• _Problem_: For the data below, restate word for word only the lines from the line containing "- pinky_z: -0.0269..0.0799" through the line containing "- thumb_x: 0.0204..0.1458", both ends included.

Records contained in a dataset
== == ==

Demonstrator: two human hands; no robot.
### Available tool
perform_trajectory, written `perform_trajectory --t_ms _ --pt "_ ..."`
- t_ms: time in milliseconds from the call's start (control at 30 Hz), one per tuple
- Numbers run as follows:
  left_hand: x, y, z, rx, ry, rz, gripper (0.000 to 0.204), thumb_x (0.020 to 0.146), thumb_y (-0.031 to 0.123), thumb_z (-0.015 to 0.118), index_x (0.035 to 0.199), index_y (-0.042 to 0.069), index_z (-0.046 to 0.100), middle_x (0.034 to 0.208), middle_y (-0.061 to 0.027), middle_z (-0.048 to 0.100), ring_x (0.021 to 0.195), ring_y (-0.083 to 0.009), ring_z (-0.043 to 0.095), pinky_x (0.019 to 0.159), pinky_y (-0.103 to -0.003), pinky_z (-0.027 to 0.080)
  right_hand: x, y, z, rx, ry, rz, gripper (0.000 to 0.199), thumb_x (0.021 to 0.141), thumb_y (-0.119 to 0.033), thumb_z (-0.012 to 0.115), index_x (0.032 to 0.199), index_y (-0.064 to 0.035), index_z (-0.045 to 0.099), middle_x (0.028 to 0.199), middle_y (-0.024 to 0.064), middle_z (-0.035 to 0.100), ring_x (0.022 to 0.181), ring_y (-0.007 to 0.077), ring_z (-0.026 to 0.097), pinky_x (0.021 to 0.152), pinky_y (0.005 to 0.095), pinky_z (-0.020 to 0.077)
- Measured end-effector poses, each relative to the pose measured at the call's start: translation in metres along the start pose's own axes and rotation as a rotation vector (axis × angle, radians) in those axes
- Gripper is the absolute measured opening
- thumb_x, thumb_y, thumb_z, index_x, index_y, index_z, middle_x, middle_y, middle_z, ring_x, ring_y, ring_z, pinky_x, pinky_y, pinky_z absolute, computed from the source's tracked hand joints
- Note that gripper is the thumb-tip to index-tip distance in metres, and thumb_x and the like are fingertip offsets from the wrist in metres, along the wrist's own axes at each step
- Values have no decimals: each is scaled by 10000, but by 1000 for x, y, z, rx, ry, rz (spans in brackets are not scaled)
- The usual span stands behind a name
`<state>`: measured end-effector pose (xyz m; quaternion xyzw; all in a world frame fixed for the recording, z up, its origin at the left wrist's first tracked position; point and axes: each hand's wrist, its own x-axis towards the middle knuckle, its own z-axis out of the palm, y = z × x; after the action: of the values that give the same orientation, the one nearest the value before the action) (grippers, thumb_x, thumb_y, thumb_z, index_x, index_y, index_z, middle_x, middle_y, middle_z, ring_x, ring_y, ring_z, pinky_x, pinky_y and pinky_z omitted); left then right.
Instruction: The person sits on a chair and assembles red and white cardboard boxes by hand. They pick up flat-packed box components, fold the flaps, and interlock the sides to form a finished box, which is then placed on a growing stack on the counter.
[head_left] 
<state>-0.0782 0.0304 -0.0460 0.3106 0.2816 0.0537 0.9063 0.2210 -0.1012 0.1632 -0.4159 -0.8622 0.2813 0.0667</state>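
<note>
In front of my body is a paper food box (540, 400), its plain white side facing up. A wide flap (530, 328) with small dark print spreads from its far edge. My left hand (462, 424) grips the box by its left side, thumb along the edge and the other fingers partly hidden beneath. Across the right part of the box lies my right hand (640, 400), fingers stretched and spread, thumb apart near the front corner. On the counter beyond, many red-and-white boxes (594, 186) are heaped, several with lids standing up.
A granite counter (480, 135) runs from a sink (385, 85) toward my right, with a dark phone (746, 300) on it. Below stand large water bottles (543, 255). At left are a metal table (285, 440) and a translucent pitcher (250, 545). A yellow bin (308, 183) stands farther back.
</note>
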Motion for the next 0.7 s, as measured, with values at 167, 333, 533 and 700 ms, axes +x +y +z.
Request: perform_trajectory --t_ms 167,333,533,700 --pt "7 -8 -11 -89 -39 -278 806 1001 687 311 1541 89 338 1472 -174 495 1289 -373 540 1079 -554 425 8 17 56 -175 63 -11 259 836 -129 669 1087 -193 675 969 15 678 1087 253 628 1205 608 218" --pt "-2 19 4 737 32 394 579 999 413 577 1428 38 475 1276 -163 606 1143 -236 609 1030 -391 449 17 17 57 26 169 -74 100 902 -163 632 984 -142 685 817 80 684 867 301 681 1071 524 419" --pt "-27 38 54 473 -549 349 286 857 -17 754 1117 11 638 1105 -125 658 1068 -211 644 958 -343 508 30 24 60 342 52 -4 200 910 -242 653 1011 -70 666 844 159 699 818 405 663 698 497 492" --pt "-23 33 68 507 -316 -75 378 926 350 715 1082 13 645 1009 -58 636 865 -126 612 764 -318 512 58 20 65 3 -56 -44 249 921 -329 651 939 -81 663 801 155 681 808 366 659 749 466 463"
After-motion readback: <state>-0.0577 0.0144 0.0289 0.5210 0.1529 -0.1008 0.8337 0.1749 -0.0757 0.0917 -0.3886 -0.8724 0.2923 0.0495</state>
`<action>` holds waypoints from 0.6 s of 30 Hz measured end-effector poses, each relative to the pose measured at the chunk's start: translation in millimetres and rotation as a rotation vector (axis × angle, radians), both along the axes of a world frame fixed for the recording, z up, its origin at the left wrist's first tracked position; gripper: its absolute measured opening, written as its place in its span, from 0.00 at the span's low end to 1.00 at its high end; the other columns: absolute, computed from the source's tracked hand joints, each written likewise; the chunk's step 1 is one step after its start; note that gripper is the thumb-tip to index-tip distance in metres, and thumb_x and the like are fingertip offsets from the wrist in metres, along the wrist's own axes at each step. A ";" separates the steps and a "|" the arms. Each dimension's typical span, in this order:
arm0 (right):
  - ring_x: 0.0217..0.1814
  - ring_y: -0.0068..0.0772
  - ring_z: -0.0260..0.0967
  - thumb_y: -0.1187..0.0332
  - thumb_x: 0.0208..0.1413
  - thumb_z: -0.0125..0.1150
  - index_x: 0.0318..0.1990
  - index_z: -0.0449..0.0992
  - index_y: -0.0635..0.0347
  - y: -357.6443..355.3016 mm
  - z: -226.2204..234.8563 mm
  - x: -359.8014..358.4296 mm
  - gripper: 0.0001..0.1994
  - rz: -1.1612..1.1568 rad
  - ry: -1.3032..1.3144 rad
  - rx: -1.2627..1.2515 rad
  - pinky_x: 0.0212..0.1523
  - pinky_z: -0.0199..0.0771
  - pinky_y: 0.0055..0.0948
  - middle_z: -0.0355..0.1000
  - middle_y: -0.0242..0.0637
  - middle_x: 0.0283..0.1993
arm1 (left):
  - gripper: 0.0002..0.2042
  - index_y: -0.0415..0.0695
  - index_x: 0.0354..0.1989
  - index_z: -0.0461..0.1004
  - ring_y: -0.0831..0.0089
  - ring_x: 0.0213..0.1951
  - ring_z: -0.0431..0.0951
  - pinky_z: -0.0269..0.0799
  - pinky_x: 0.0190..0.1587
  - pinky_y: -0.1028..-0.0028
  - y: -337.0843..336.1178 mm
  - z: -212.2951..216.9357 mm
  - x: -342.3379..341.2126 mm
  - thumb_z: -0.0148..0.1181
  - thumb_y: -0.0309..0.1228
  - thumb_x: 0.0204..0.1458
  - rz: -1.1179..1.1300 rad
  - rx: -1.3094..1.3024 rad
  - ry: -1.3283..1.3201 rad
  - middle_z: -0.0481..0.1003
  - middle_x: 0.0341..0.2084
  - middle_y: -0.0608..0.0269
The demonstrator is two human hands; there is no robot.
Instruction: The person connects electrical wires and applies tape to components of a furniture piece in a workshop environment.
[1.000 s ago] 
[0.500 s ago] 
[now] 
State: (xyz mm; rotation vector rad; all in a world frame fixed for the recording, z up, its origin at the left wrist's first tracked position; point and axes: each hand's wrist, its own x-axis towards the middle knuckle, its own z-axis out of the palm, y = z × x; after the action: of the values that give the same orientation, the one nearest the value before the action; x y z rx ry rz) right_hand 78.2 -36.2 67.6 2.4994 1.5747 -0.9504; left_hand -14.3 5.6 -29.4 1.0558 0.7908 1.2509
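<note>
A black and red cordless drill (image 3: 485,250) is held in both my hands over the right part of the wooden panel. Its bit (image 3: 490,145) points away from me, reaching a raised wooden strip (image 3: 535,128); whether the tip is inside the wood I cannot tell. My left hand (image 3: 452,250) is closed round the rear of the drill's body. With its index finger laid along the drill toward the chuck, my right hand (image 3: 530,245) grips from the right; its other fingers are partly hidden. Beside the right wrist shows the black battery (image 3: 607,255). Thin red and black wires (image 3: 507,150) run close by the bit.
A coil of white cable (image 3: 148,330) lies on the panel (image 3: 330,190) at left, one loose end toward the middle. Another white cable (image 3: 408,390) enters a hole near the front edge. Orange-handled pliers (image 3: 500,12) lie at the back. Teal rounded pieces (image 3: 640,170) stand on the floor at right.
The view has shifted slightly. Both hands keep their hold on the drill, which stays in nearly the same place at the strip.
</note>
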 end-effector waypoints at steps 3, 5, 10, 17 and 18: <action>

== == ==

• _Reply to the exercise_:
  - pinky_z: -0.0269..0.0799
  - pinky_x: 0.0190..0.1587
  - pinky_y: -0.1028..-0.0028
  - y: -337.0843..336.1178 mm
  - z: -212.2951..216.9357 mm
  - x: -342.3379..341.2126 mm
  - thumb_z: -0.0148..0.1181
  - thumb_y: -0.0309..0.1228
  - thumb_x: 0.0204..0.1458

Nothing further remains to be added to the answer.